# WORK TO BE COMPLETED
Skip the pictures, and retype the data below in full, exactly.

# DATASET SECTION
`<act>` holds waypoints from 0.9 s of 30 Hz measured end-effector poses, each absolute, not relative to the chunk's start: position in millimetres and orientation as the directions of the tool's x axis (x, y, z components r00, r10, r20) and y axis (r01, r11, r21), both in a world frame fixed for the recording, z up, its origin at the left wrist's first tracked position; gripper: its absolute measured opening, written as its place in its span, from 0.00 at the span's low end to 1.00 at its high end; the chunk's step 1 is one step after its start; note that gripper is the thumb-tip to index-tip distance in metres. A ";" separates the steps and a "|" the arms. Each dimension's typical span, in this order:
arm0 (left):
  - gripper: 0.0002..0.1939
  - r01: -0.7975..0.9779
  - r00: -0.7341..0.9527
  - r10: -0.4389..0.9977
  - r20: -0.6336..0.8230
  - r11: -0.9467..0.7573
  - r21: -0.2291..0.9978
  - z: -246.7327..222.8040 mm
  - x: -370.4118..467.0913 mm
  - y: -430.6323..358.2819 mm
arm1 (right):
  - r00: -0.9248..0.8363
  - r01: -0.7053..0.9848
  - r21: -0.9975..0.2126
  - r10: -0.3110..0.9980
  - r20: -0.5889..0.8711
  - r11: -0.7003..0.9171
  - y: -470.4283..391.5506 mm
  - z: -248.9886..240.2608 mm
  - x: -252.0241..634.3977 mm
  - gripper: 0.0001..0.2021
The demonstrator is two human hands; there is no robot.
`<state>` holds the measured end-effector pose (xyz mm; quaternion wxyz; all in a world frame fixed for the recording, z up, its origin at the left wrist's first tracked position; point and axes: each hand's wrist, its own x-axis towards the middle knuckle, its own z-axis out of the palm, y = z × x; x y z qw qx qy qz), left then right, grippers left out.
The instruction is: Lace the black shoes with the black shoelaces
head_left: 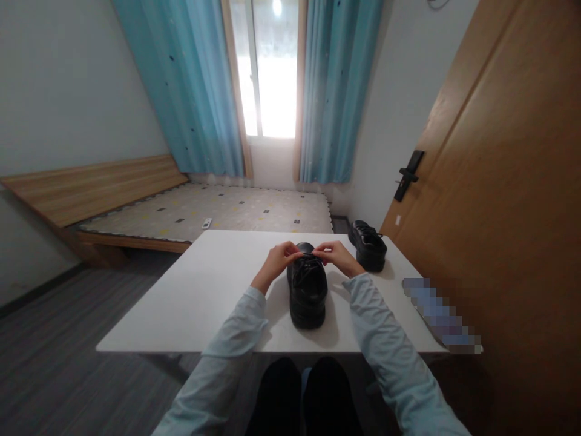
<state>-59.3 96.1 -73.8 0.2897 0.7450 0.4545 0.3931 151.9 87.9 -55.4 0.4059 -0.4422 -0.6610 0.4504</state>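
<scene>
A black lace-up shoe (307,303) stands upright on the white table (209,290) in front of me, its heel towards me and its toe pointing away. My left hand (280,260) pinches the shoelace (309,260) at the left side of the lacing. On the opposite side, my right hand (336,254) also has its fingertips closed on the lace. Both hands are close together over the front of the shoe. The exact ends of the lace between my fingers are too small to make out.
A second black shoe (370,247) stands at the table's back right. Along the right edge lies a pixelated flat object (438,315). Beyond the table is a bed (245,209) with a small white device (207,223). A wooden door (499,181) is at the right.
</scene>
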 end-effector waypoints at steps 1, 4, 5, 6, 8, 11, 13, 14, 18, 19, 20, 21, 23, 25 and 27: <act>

# EXERCISE SOLUTION
`<act>` holds waypoints from 0.9 s of 30 Hz measured end-effector poses, each absolute, not relative to the chunk's start: position in millimetres and orientation as the directions of the tool's x axis (x, y, z components r00, r10, r20) and y axis (r01, r11, r21), both in a world frame fixed for the recording, z up, its origin at the left wrist's first tracked position; gripper: its absolute measured opening, written as its place in its span, from 0.00 at the span's low end to 1.00 at its high end; the chunk's step 1 is one step after its start; note that gripper is the thumb-tip to index-tip distance in metres. A ";" separates the steps and a "|" the arms. Each dimension's typical span, in this order:
arm0 (left):
  - gripper: 0.0002..0.1939
  - r01: -0.7975..0.9779
  - r00: -0.7341..0.9527
  - r10: -0.4389..0.9977
  - r20: -0.6336..0.8230
  - r11: -0.9467..0.7573
  - r21: -0.2291..0.9978
  - z: -246.7327..222.8040 mm
  - x: -370.4118..467.0913 mm
  - y: -430.6323..358.2819 mm
arm1 (right):
  - r00: -0.9248..0.8363
  - r01: -0.7053..0.9848
  - r21: -0.9975..0.2126
  - r10: -0.3110..0.9980
  - r20: -0.5889..0.8711
  - r11: -0.7003..0.9171
  - y: -470.4283..391.5506 mm
  - z: -248.9886..240.2608 mm
  - x: -252.0241..634.3977 mm
  - gripper: 0.0001..0.2021
The demonstrator is two human hands; there is no robot.
`<state>` holds the measured end-effector pose (xyz mm; quaternion wxyz; all in a world frame fixed for the recording, z up, its origin at the left wrist's first tracked position; point and axes: each hand's wrist, its own x-axis towards the middle knuckle, its own z-axis out of the palm, y = z × x; x y z qw qx qy qz), left then right, grippers left out.
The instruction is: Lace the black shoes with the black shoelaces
head_left: 
<state>-59.3 96.1 -73.8 0.2897 0.7450 0.4545 0.3931 151.9 87.9 -55.4 0.4059 -0.4422 -0.6610 0.4504</state>
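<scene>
A black lace-up shoe (307,303) stands upright on the white table (209,290) in front of me, its heel towards me and its toe pointing away. My left hand (280,260) pinches the shoelace (309,260) at the left side of the lacing. On the opposite side, my right hand (336,254) also has its fingertips closed on the lace. Both hands are close together over the front of the shoe. The exact ends of the lace between my fingers are too small to make out.
A second black shoe (370,247) stands at the table's back right. Along the right edge lies a pixelated flat object (438,315). Beyond the table is a bed (245,209) with a small white device (207,223). A wooden door (499,181) is at the right.
</scene>
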 end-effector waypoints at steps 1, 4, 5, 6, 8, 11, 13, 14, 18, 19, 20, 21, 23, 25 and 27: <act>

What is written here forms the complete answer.